Но когда он довел его до Франкопанской и потребовал золото, а еврей сказал, что у него дырявые карманы и что он бедняк, что и никакого золота у него нет, усташ Цвек Алойз рассвирепел. Решил, что Соломон Танненбаум над ним издевается и унижает его посреди престольного города Загреба из-за того, что Цвек Алойз прыщав и низок ростом, вместо «р» или «л» может, как малое дитя, выговорить только «й», и еще из-за того, что от усташа Цвека Алойза всегда подванивает, как будто он давно не мылся, хотя это совсем не так, он мылся каждое утро.
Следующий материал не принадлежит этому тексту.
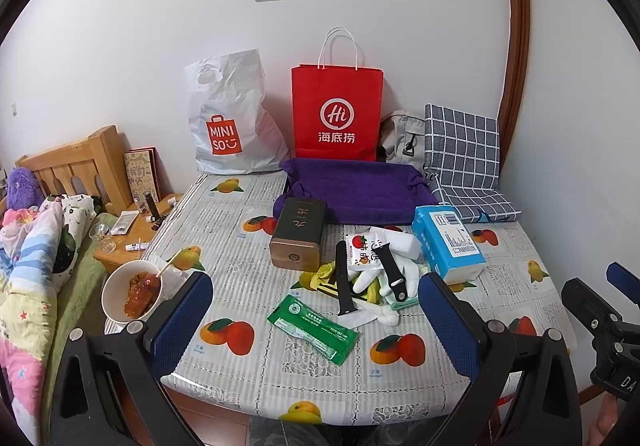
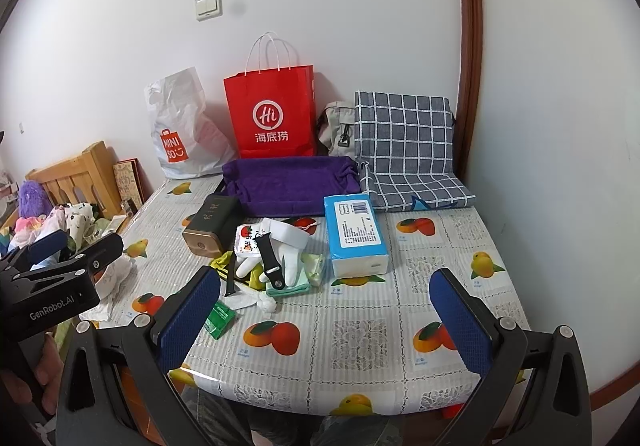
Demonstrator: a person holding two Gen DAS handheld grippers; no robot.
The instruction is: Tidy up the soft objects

Но подванивать от бедняги начало еще в первом классе начальной школы, непонятно почему, – может, у него какая болезнь была или врожденный дефект, или его еще в колыбели прокляла какая-то колдунья: глянула на него своими косыми глазами и на всю жизнь превратила в вонючку, но факт тот, что из-за этой вони усташ Цвек Алойз был очень чувствителен к насмешкам. А допустить, чтобы над ним насмехался еврей, – э нет, такое и представить себе невозможно.
Поэтому он прямо посреди улицы принялся избивать Соломона Танненбаума и бил его, как бьют забравшегося в капусту вола. Молотил прикладом, пинал ногами в сапогах, которые папа Цвека Алой-за, сапожник с Трешневки, снабдил металлическими подковками, чтобы сынок подольше их носил. Но еврей не стонал, не визжал, не просил пощады, хотя под сапогами Цвека Алойза у него трещали кости. Усташ Цвек Алойз сделал из этого вывод, что все-таки бьет он Соломона недостаточно сильно и пылко и что кто-нибудь может решить, что он слабоват для усташа или что этот еврей приходится ему соседом или знакомым, и по этой причине ему так мало достается. Поэтому он на мгновение оставил Соломона Танненбаума лежать на улице и ввалился в лавку скобяных товаров «Хорват, сын и брат»:
– Именем государства, конфисковано! – гаркнул он и схватил с прилавка цепь для собак.
И принялся молотить еврея этой цепью, покуда тот, так и не издав ни звука, не потерял сознание.
Бедный Мони, дорогой Мони, он молчал, делал вид, будто это не он, будто он вообще не жив, будто его на том месте нет, поскольку в тот момент, когда он признался Цвеку Алойзу, что у него нет золота заплатить за свое пение, он увидел, что к ним со стороны театра приближаются профессор Микоци и госпожа Анджелия Ференчак-Малински, и ему очень не хотелось, чтобы эти люди увидели, что его, господина отца нашей маленькой Руфи Танненбаум, арестовали как еврея да к тому же избивают посреди улицы. В тот момент для Мони, для несчастного Мони, это было бы хуже, чем все страдания и муки. Ведь если в нем больше не будут видеть отца Руфи, Мони действительно станет никем и ничем.